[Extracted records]
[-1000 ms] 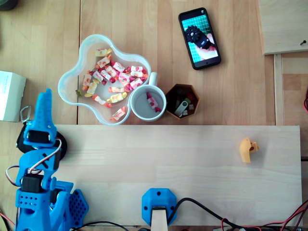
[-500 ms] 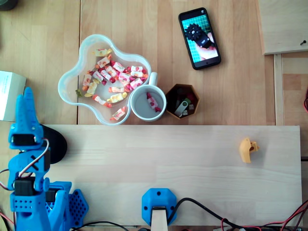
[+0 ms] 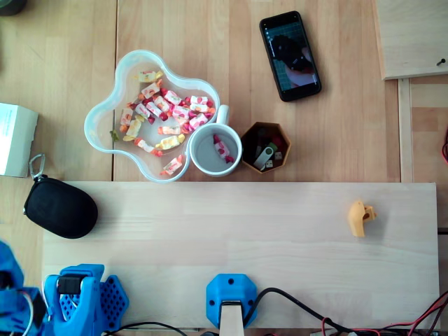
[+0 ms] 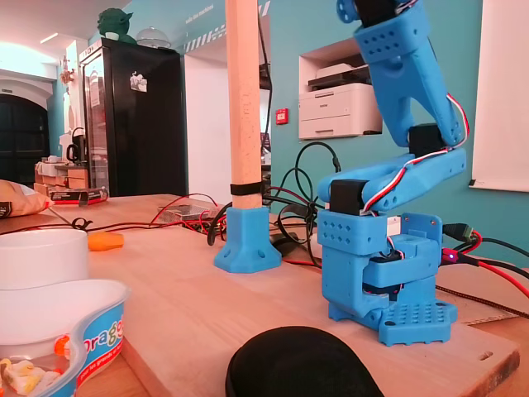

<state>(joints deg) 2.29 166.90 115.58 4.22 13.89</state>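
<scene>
My blue arm is folded back over its base (image 3: 84,301) at the bottom left of the overhead view, with a part of it at the left edge (image 3: 10,294). In the fixed view the arm (image 4: 413,124) rises from the base (image 4: 384,273) and leaves the picture at the top. A black zip pouch (image 3: 60,208) lies on the left end of the light board, just in front of the base, also seen low in the fixed view (image 4: 302,368). Nothing touches the pouch.
A clear bowl (image 3: 89,126) of wrapped candies, a white mug (image 3: 215,150) holding one candy, a brown hexagonal cup (image 3: 264,147) and a phone (image 3: 290,55) lie behind the board. An orange piece (image 3: 360,218) sits at the right. A post on a blue foot (image 3: 230,297) stands at the front.
The arm has swung left and drawn back from over the pouch toward its base, leaving the pouch uncovered. The phone's screen has dimmed.
</scene>
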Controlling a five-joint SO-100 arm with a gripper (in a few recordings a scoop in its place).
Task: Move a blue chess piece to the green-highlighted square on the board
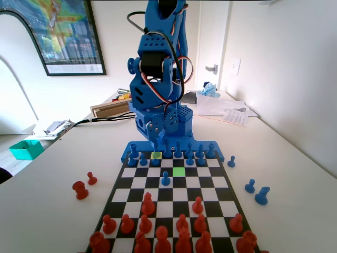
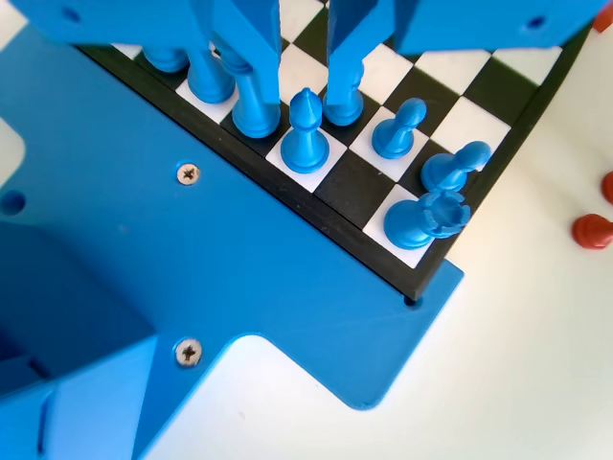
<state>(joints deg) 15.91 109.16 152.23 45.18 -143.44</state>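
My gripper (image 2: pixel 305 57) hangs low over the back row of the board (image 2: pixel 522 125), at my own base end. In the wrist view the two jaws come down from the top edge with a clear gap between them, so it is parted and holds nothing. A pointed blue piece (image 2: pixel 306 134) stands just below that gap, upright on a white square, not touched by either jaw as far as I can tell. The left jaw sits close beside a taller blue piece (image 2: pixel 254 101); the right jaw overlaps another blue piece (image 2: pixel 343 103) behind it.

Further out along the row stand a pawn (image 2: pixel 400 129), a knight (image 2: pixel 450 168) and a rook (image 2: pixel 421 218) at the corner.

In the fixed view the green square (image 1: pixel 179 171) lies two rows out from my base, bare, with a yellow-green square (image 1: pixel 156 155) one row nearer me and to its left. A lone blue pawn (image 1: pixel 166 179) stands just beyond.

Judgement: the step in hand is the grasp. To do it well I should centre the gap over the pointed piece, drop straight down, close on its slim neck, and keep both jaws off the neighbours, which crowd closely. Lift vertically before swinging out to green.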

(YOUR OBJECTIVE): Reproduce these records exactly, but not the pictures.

(WRITTEN SOLUTION):
[-1000 ms] 
[-500 ms] 
[+0 ms] 
[+0 ms] 

<state>(joints deg) 2.29 166.90 115.58 4.22 13.89</state>
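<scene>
My blue arm is folded back over its base (image 3: 84,301) at the bottom left of the overhead view, with a part of it at the left edge (image 3: 10,294). In the fixed view the arm (image 4: 413,124) rises from the base (image 4: 384,273) and leaves the picture at the top. A black zip pouch (image 3: 60,208) lies on the left end of the light board, just in front of the base, also seen low in the fixed view (image 4: 302,368). Nothing touches the pouch.
A clear bowl (image 3: 89,126) of wrapped candies, a white mug (image 3: 215,150) holding one candy, a brown hexagonal cup (image 3: 264,147) and a phone (image 3: 290,55) lie behind the board. An orange piece (image 3: 360,218) sits at the right. A post on a blue foot (image 3: 230,297) stands at the front.
The arm has swung left and drawn back from over the pouch toward its base, leaving the pouch uncovered. The phone's screen has dimmed.
</scene>
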Controlling a five-joint SO-100 arm with a gripper (in a few recordings a scoop in its place).
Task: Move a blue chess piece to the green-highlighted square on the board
<state>(joints deg) 15.91 109.16 152.23 45.18 -143.44</state>
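My gripper (image 2: pixel 305 57) hangs low over the back row of the board (image 2: pixel 522 125), at my own base end. In the wrist view the two jaws come down from the top edge with a clear gap between them, so it is parted and holds nothing. A pointed blue piece (image 2: pixel 306 134) stands just below that gap, upright on a white square, not touched by either jaw as far as I can tell. The left jaw sits close beside a taller blue piece (image 2: pixel 254 101); the right jaw overlaps another blue piece (image 2: pixel 343 103) behind it.

Further out along the row stand a pawn (image 2: pixel 400 129), a knight (image 2: pixel 450 168) and a rook (image 2: pixel 421 218) at the corner.

In the fixed view the green square (image 1: pixel 179 171) lies two rows out from my base, bare, with a yellow-green square (image 1: pixel 156 155) one row nearer me and to its left. A lone blue pawn (image 1: pixel 166 179) stands just beyond.

Judgement: the step in hand is the grasp. To do it well I should centre the gap over the pointed piece, drop straight down, close on its slim neck, and keep both jaws off the neighbours, which crowd closely. Lift vertically before swinging out to green.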

This exercise has been fully answered.